There are many reasons why both Cisco and non-Cisco devices may not be listed:
- Our QA team cannot afford to test every single hardware and software combination with every ISE release.
- New hardware platforms must be acquired and tested which usually occurs within 6-9 months after the hardware release.
- Every model of a hardware family is not validated - one model is picked and then it is used to represent the hardware family.
- Every software release is not validated - one released platform software version recommended by the platform team is picked, a few months before the actual ISE release for QA validation planning.
- Older ISE releases are not tested with newer Network Device software but still should per standards.
Exactly what you can do with ISE is then determined by your network device's hardware and software capabilities. It is always recommended that you try your network device hardware and software in your lab with ISE before it is deployed to production so you are confident that it behaves as expected.
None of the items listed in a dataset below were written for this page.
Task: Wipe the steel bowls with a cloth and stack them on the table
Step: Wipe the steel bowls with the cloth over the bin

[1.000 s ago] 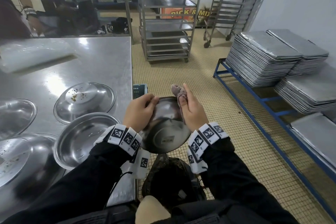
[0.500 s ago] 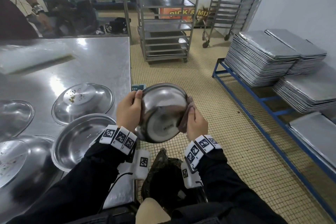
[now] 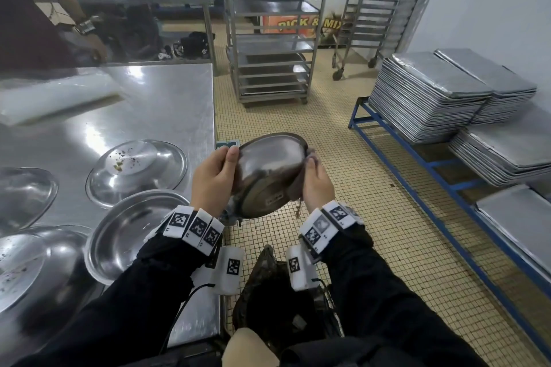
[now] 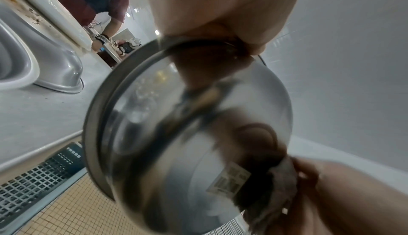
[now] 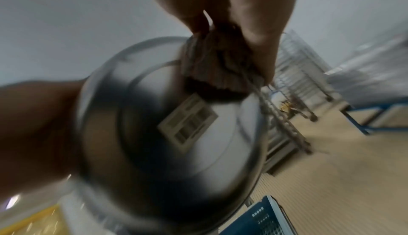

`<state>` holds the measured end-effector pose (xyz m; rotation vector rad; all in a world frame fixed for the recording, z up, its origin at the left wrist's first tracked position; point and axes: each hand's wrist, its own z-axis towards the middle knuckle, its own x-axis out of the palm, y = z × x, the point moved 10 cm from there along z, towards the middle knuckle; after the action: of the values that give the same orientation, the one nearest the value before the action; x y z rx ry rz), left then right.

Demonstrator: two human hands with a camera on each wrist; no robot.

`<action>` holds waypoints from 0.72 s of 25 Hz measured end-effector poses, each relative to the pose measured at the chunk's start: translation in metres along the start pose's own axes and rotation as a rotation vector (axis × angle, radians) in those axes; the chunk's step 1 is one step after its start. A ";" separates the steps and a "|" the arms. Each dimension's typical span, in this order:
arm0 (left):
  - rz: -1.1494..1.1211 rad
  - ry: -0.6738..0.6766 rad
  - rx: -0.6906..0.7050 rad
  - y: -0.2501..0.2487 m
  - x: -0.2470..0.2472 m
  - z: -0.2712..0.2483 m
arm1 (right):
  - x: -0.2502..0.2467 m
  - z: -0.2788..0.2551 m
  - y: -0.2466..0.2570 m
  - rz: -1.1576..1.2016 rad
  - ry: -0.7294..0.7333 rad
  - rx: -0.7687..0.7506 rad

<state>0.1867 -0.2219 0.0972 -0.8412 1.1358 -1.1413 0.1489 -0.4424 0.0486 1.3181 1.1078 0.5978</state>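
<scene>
Bowl in hand: you hold one steel bowl (image 3: 268, 170) in the air off the worktop's right edge, above the tiled floor; it is tilted with its base, bearing a label (image 5: 187, 118), turned toward you.
Left hand: your left hand (image 3: 213, 177) grips the bowl's left rim, thumb on the outer wall; the fingers are curled round the edge.
Right hand: your right hand (image 3: 317, 185) pinches a brownish cloth (image 3: 298, 188) and presses it against the bowl's right side; a frayed strand hangs below.
Right wrist view: the cloth (image 5: 216, 67) is bunched between thumb and fingers, touching the bowl's outer wall just beside the label; the picture is blurred.
Worktop: the steel worktop (image 3: 167, 104) lies to your left and carries several other bowls (image 3: 131, 232), some upturned; one upturned bowl (image 3: 137, 170) has food crumbs on its base.
Surroundings: stacked metal trays (image 3: 432, 98) sit on a blue rack at the right.
</scene>
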 end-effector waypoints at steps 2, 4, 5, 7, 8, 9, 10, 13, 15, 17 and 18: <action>-0.012 0.030 0.018 -0.001 0.002 -0.001 | -0.002 0.008 -0.033 0.198 0.058 0.235; -0.044 0.070 0.020 0.000 0.004 -0.005 | 0.002 0.003 -0.051 0.528 0.094 0.408; -0.061 0.083 0.008 0.002 0.004 -0.007 | 0.002 0.000 -0.055 0.656 0.125 0.467; -0.096 0.068 -0.009 0.004 0.002 -0.010 | 0.002 -0.011 -0.051 0.799 0.253 0.558; -0.092 0.059 -0.006 0.005 0.001 -0.010 | 0.001 -0.016 -0.050 0.786 0.301 0.586; -0.077 0.056 0.001 0.005 -0.001 -0.009 | 0.000 -0.020 -0.048 0.745 0.329 0.597; -0.057 0.060 0.019 0.007 -0.002 -0.008 | -0.002 -0.022 -0.046 0.672 0.331 0.589; 0.022 0.033 0.002 0.016 -0.006 -0.003 | -0.006 -0.019 -0.040 0.471 0.265 0.501; 0.092 0.017 -0.040 0.022 -0.007 -0.003 | -0.007 -0.018 -0.036 0.427 0.223 0.443; 0.027 0.015 -0.143 0.030 -0.010 -0.005 | -0.004 -0.020 -0.031 0.384 0.236 0.393; -0.021 0.019 -0.197 0.036 -0.013 -0.006 | -0.001 -0.019 -0.030 0.360 0.240 0.376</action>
<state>0.1895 -0.2007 0.0651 -0.9974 1.2725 -1.0687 0.1244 -0.4413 0.0223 1.8305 1.2257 0.8582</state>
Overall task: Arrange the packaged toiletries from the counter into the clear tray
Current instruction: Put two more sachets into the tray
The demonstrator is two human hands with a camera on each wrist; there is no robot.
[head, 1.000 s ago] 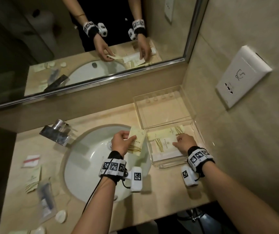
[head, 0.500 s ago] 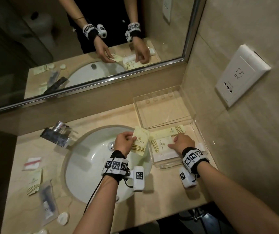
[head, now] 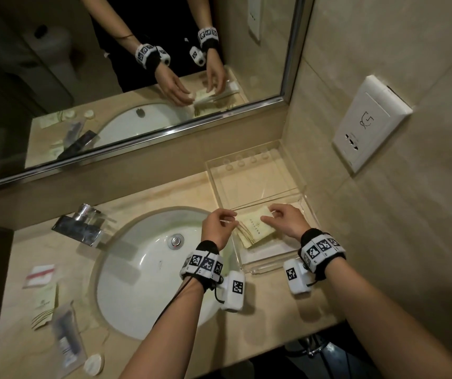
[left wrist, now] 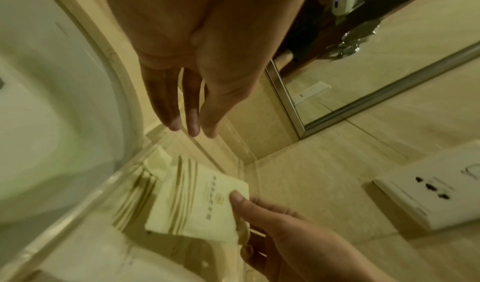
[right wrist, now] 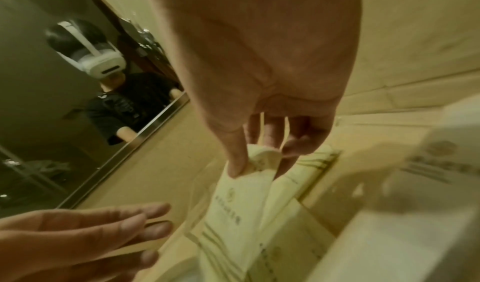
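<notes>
A cream packet with gold stripes (head: 257, 228) lies tilted inside the clear tray (head: 270, 265) at the right of the counter. My right hand (head: 270, 213) pinches its far corner between thumb and fingers; the right wrist view shows the packet (right wrist: 233, 200) hanging from that pinch. My left hand (head: 230, 217) hovers at the tray's left wall, holding nothing. Its fingers (left wrist: 187, 112) are straight above the packet (left wrist: 197, 200). More striped packets (head: 246, 240) lie under it in the tray.
The tray's clear lid (head: 246, 176) stands open behind it. A white basin (head: 142, 274) and chrome faucet (head: 79, 228) fill the middle. On the left counter lie a red-striped sachet (head: 40, 274), a cream packet (head: 44, 305), a clear bag (head: 66, 340) and a round white piece (head: 93, 365). A socket plate (head: 369, 121) is on the right wall.
My left hand carried the striped packet right over the tray and let go. My right hand lifted off the packets in the tray and took hold of it.
</notes>
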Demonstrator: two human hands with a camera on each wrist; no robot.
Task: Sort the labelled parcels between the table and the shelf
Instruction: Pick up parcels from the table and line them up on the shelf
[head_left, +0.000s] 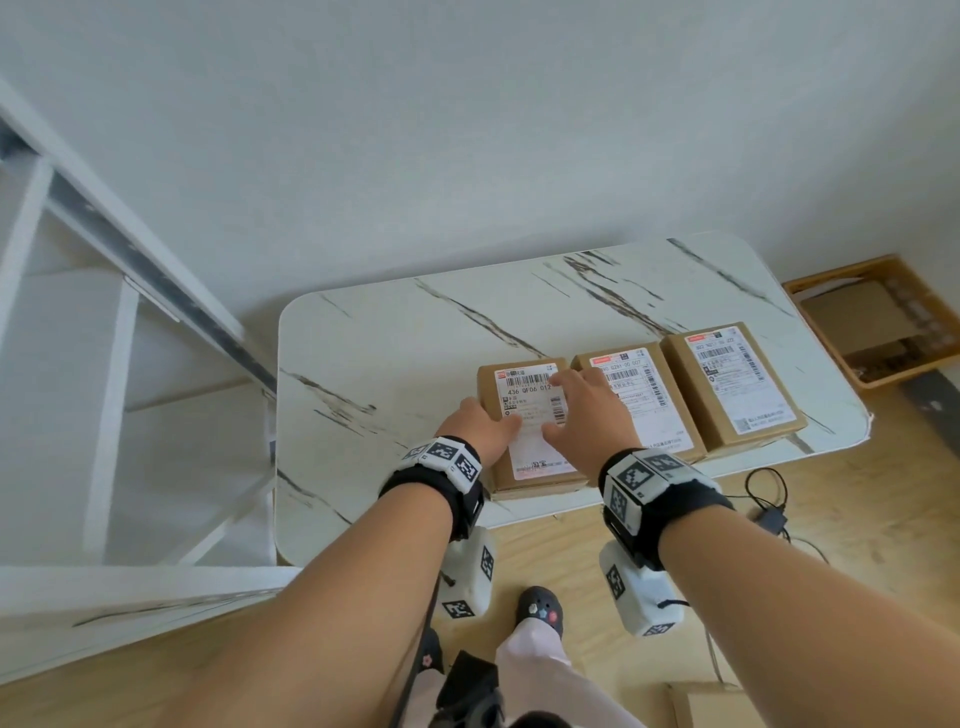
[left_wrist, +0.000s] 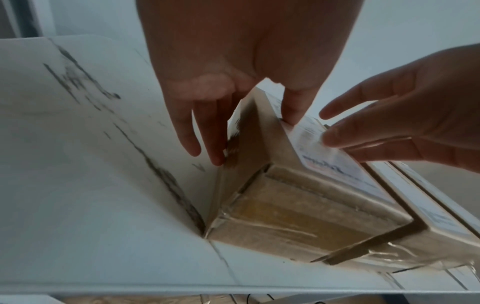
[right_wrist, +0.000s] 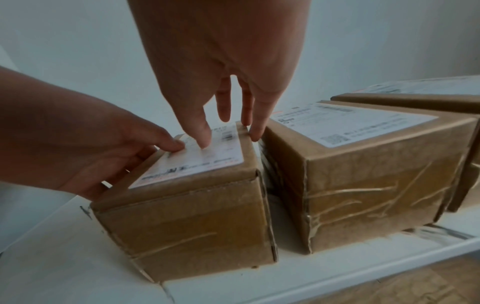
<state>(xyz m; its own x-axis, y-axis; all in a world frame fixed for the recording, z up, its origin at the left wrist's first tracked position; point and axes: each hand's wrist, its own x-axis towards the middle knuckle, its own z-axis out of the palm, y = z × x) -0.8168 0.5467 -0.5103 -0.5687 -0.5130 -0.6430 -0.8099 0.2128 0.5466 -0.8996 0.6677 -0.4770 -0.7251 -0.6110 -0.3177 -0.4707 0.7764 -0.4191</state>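
The left hand (head_left: 483, 426) lies loose against the left parcel (head_left: 527, 389) — straight fingers (left_wrist: 187, 127) down its left side, thumb on the label. The right hand (head_left: 587, 415) rests spread on top, fingertips (right_wrist: 257, 129) at the right edge, clasping nothing. The parcel stands near the front edge of the marble-patterned table (head_left: 395, 364), just beside the middle parcel (head_left: 644, 395) and right parcel (head_left: 737, 384). A white shelf (head_left: 104, 312) stands to the left; a wicker basket (head_left: 883, 322) sits on the wooden floor (head_left: 831, 519) to the right — white wall (head_left: 467, 130) behind.

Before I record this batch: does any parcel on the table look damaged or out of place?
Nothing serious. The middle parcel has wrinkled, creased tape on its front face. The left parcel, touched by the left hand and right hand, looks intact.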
ISE Network Access Device (NAD) Profiles
If you have :
- non-Cisco hardware
- inexpensive, low-end network device hardware
- older network device hardware
- older network device software
then you can use our ISE Third-Party NAD Profiles and Configs or create your own custom NAD profile. Using a NAD profile, you can completely customize how ISE communicates with your network device whether it is on custom ports for RADIUS CoA or if you need to use Authentication VLANs instead of URL Redirection.
Authentication VLAN Support
If you have some old, legacy switches that are incapable of 802.1X, ISE does have the ability to control endpoint using Authentication VLANs. This is a very crude method of control that uses DNS and DHCP to redirect HTTP traffic to a web portal where the user may authenticate. For more information, see Third-Party Network Device Support in Cisco ISE in the ISE Administrators Guides.
Problems with using Authentication VLANs
- You cannot control multiple devices per port.
- Traffic filtering is very crude with L2 VLANs - no L3/4 IP/protocol/port control except with a VACL or VRF.
- No East/West segmentation within a VLAN means malware is easily spread to other endpoints within VLANs, whether untrusted or trusted.